Athanasiou could not abide London's emphasis on checking and close coverage and shuffled between the lineup and the press box as last season wore on, even when he was being touted as a high NHL pick. Now he's with a team which probably has heightened expectations after an 85-point season but which needs scoring after having Tanner Pearson drafted by the Los Angeles Kings and having captain Colin Behenna graduate.
From John Matisz:
Seeing more ice may be exactly what the slick skater needs in order to have a breakout campaign, and potentially become an OHL star.It could awaken the giant, so to speak.
"If he dials in, works with Hawerchuk, realizes he has a little work to do and does it, he could be in the top 30 in league scoring," Sean Lafortune, director of scouting for TheScout.ca, said.
"He's got the talent." (Metro London)
Centre: Brett Findlay, Peterborough Petes (unsigned overage) — The late bloomer hit the 20-goal mark in each of his seasons with the Sault Ste. Marie Greyhounds before going from one team with a proud history which is coming of a disappointing ninth-place finish to another team with a proud history which is coming off a ninth-place finish. The 'Hounds earmarked the No. 2 centre slot for a younger player, perhaps top choice Jared McCann. (Obviously, no one could have foreseen that No. 1 centre Nick Cousins would end up in legal trouble.)
The Petes, after getting a 41-goal year from now graduated New York Rangers prospect Andrew Yogan, will need some veteran scoring. Findlay is the most likely source.
Defence: Gianluca Curcuruto, Plymouth Whalers (Columbus Blue Jackets, 182nd overall) — Curcuruto, the second former Greyhounds first-rounder in as many years to change uniforms, probably went from one the league's struggling franchises to one of its flagship operations with the move to Michigan. The Whalers are a contender and coach-GM Mike Vellucci seems to build his teams so they aren't overly reliant on one or two defenceman. That can be a boon to some players — think former captain Beau Schmitz, who signed with the Carolina Hurricanes — since it might help them show what they can do instead of betraying what they can't do.
Curcuruto's draft stock dimmed last season amid a long year in Sault Ste. Marie. He was sufficiently well-regarded enough that he played for Canada in the Memorial of Ivan Hlinka under-18 tournament and also skated in the CHL/NHL Top Prospects Game.
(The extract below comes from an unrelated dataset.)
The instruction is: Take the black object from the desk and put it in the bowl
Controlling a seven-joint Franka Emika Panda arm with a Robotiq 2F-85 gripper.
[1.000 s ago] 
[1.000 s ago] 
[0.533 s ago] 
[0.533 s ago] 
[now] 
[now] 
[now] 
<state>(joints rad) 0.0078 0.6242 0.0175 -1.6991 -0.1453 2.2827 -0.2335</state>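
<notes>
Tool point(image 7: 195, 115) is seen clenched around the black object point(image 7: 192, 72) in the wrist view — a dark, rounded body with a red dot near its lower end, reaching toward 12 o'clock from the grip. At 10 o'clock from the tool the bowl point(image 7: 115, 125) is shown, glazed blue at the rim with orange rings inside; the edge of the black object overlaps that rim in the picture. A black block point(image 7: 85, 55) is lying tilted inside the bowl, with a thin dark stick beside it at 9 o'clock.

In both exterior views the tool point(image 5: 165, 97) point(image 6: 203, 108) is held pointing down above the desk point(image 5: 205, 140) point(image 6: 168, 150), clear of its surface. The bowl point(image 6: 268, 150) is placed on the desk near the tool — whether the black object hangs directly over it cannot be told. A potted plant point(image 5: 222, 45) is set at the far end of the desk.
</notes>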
Defence: Alex Gudbranson, Sault Ste. Marie Greyhounds (undrafted 18-year-old) — Question: who played the most games for the Kingston Frontenacs last season without finishing as a minus player? Gudbranson managed to finish even across 50 games for a rebuilding team which was outscored by more than 100 goals. He went undrafted after a difficult year with a team which likely wasn't scouted heavily, but like his older brother Erik Gudbranson of the Florida Panthers, possesses good size and a mean streak.
The move from Kingston to the Soo also means an end to unrealistic comparisons with his sibling. Alex Gudbranson's odds of making it are daunting, but he does have size at 6-foot-2 and 206 pounds. Observers of the so-called birthday bias probably also noticed he doesn't even turn 18 until Monday.
Goal: Kevin Bailie, London Knights (unsigned overage) — The Knights are trying to downplay the 'who will replace Michael Houser' angle, but it will probably crop up inevitably after the first two-game slide. Bailie has ties to London, which probably cannot be had for finding a comfort zone and he also played well last season when a maddeningly inconsistent Oshawa Generals team was trying to eke out a playoff berth, putting up a 2.88 average and .917 save percentage across the final three months of the regular season.